◆ Instructions to follow ◆
Write out every line of the material as it stands, apart from the pictures.

━━━ Data excerpt ━━━

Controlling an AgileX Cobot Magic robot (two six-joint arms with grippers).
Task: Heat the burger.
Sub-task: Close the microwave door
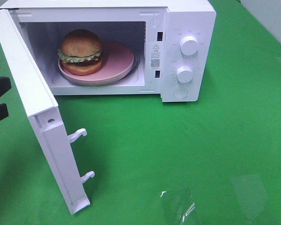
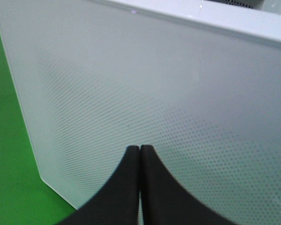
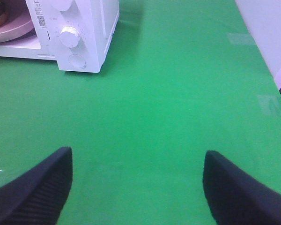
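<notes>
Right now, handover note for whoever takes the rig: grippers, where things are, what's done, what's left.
Arms: the left gripper is shut and empty, tips by the outer face of the open door; contact unclear. The right gripper is open and empty, above the green table, right of the microwave.
Things: burger sits on the pink plate inside the microwave.
Done: burger loaded.
Left: swing the door shut, probably with the left gripper, then set the knobs.
</notes>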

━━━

◆ Output for this task ◆
Controlling an AgileX Cobot Magic robot (two six-joint arms with grippers).
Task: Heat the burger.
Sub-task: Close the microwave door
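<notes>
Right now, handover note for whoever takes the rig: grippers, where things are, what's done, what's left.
Arms: the left gripper is shut and empty, tips by the outer face of the open door; contact unclear. The right gripper is open and empty, above the green table, right of the microwave.
Things: burger sits on the pink plate inside the microwave.
Done: burger loaded.
Left: swing the door shut, probably with the left gripper, then set the knobs.
</notes>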

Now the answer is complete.